Construction of polycystic ovary syndrome polygenic risk scores

Polygenic risk scores (PRS) for PCOS were calculated for each individual using the PRS-CS software package, which applies a Bayesian continuous shrinkage model to SNV β estimates to adjust for linkage disequilibrium (27). With this framework, no P value thresholds are required to generate PRS. β estimates were drawn from the summary statistics of the largest meta–genome-wide association study (GWAS) of PCOS performed by Day and colleagues that included 5209 cases and 32 055 controls of European descent diagnosed using NIH or Rotterdam criteria (28). To maximize our ability to assess the full polygenicity of PCOS, all SNVs (n_European = 783 989, n_African = 772 724) from the summary statistics data set were used to generate PCOS_PRS. PCOS_PRS were calculated for a total of 40 802 females of European descent and 9418 females of African descent in BioVU.

Statistical analysis

The prevalence of each algorithm phenotype was calculated using the proportion of cases identified by each algorithm out of the total number of females in the synthetic derivative between ages 11 to 44 years (see Table 2). The PPV was determined by calculating the proportion of “reviewer-defined” true positives out of the “algorithm-defined” positives (see Table 2). Sensitivity was defined as the number of “algorithm-defined” positives out of the total positives (ie, “algorithm-defined” positives plus “reviewer-defined” positives). Specificity was defined as the number of “algorithm-defined” negatives out of the total negatives (ie, “algorithm-defined” and “reviewer-defined” negatives) (Table 3).

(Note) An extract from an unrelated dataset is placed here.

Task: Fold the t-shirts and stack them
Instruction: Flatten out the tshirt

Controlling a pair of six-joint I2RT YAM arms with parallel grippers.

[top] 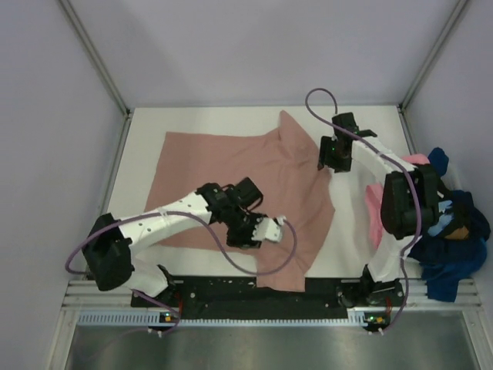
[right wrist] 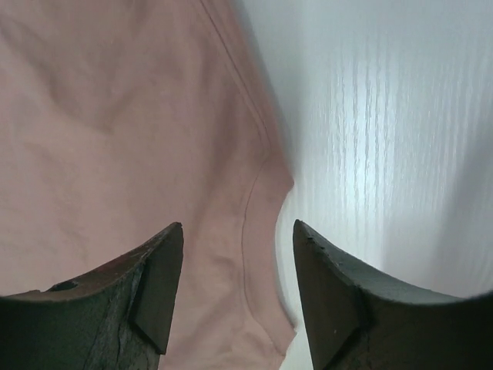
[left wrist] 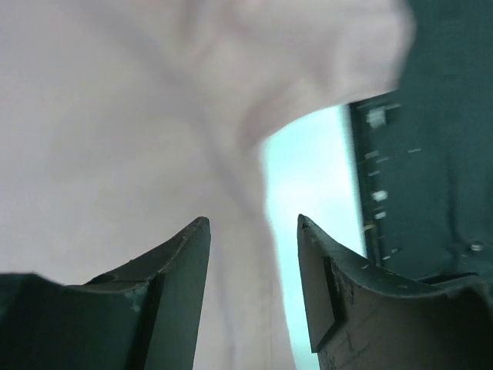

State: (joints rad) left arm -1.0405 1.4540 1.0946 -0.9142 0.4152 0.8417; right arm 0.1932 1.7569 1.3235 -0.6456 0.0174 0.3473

We performed Wilcoxon rank sum tests to determine if the median BMI and laboratory measurements (eg, free testosterone, insulin, and estradiol) differed between the PCOS algorithm-identified cases and controls. We then tested the difference between cases defined by each algorithm and between cases and controls stratified by EHR-reported race. Finally, we evaluated differences between African American, White, and Hispanic females identified as cases by each algorithm (Table 4, Supplementary Table 2, Figs. 2-4, Supplementary Figs. 2 and 3) (20).

Figure 2. — Laboratory measurements for polycystic ovary syndrome (PCOS) algorithm cases and controls. Box plots of A, body mass index (BMI) measurements; B, insulin levels; C, estradiol levels; and D, free testosterone levels for PCOS algorithm cases and controls. Colored boxes represent races. Boxes represent the individuals with lab measurements in the 25th and 75th percentile. Lines above and below the boxes represent the 95th and 5th quartiles. Lines within each box mark the median. Wilcoxon rank sum tests were performed between algorithm cases and controls and brackets display the P values of the statistical test.

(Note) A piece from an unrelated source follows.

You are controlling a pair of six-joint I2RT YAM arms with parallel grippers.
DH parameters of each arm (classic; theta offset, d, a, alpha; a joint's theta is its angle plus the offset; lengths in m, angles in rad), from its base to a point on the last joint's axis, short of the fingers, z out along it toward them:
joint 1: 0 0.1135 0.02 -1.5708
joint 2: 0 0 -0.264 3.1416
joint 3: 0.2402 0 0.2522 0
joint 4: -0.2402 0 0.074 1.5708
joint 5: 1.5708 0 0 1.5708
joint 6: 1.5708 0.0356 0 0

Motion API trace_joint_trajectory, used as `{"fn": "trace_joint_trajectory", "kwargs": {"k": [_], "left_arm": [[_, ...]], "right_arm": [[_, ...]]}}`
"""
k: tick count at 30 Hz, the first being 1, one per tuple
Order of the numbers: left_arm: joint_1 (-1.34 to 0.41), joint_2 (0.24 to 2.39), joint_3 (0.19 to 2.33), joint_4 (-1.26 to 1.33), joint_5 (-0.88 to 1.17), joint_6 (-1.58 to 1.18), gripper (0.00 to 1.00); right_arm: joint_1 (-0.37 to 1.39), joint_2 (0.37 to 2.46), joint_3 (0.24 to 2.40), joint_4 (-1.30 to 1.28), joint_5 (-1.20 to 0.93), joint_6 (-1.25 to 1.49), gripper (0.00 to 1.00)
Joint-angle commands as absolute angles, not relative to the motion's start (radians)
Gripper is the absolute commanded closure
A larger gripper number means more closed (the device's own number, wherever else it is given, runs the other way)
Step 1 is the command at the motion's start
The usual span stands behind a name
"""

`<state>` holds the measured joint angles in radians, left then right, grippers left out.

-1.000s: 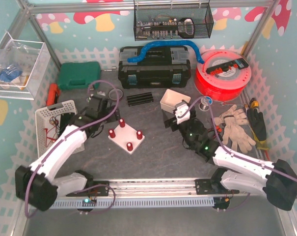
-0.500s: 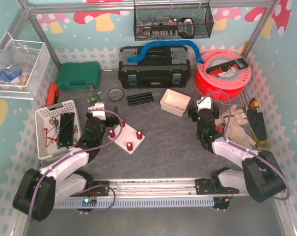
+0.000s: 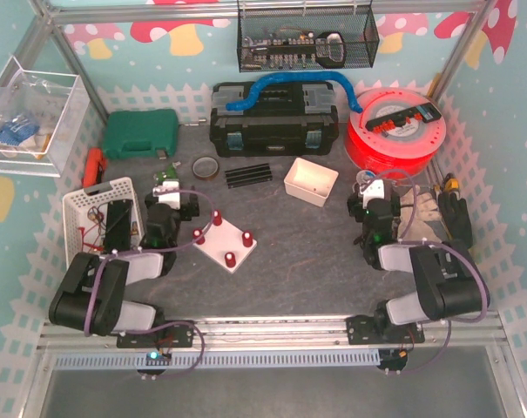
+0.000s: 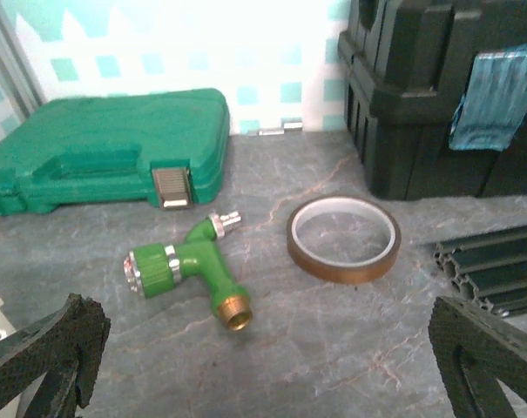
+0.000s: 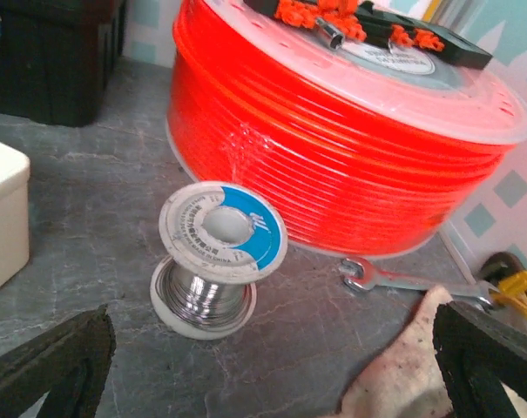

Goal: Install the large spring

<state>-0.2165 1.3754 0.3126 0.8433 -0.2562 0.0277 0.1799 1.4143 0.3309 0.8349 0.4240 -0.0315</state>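
The white base block [image 3: 226, 239] with red pegs [image 3: 217, 219] lies on the grey table, left of centre. I cannot make out a large spring in any view. My left gripper [image 3: 172, 203] sits low just left of the block and faces the back wall; in the left wrist view [image 4: 272, 366] its fingers [image 4: 58, 344] stand wide apart with nothing between them. My right gripper [image 3: 373, 195] sits low at the right, near the gloves; in the right wrist view [image 5: 272, 370] its fingers [image 5: 481, 344] are wide apart and empty.
Ahead of the left gripper lie a green hose nozzle [image 4: 189, 270], a brown tape ring [image 4: 343, 238], a green case [image 4: 106, 148] and a black toolbox [image 4: 437, 87]. Ahead of the right gripper stand a solder spool [image 5: 212, 257], a red filament spool [image 5: 350, 131], a wrench [image 5: 394, 280] and a white tray [image 3: 311, 181].
Both arms have folded back toward their bases. The left gripper dropped beside the block's left edge; the right gripper swung right, away from the white tray, to the gloves.
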Motion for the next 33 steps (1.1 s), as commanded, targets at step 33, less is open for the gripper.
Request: {"fn": "trace_joint_trajectory", "kwargs": {"k": [33], "left_arm": [[-0.040, 1.523, 0.221, 1.282, 0.059, -0.045, 0.01]], "right_arm": [[0.015, 1.513, 0.203, 1.306, 0.146, 0.020, 0.01]]}}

Figure 3. — Comparison of laboratory measurements between White (W), African American (AA), and Hispanic (HIS) polycystic ovary syndrome (PCOS) algorithm cases and controls. Box plots of A, body mass index (BMI) measurements; B, insulin levels; C, estradiol levels; and D, free testosterone levels for W, AA, and HIS PCOS cases and controls. Colors correspond with each race. Boxes represent the 25th and 75th quartiles. Lines above and below the boxes represent the 95th and fifth quartiles. Lines within each box mark the median. Wilcoxon rank sum tests were performed between races within the PCOS cases and control data sets. Brackets display the P values of the statistical test.

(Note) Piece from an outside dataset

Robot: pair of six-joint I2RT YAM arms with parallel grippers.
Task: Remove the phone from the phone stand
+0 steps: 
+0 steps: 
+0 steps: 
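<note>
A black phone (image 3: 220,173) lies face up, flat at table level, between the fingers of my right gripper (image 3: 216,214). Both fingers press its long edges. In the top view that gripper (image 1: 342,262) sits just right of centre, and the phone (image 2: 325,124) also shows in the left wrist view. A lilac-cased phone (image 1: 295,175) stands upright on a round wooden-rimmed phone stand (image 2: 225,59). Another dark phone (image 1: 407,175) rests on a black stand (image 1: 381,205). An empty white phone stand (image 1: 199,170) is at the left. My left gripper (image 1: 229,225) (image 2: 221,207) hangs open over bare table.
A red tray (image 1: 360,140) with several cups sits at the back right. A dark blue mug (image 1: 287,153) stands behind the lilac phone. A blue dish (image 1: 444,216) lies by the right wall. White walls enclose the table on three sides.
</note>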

Figure 4. — Race-stratified laboratory measurements for polycystic ovary syndrome (PCOS) algorithm cases and controls. Box plots of A, body mass index (BMI) measurements; B, insulin levels; C, estradiol levels; and D, free testosterone levels of race stratified PCOS algorithm data sets. Each color corresponds with a race. Boxes represent the 25th and 75th quartiles. Lines above and below the boxes represent the 95th and fifth quartiles. Lines within each box mark the median. Wilcoxon rank sum tests were performed between algorithm cases and controls within each race. Brackets display the P values of the statistical test. CB, coded broad; CN, controls; CS, coded strict; RB, keyword broad; RS, keyword strict.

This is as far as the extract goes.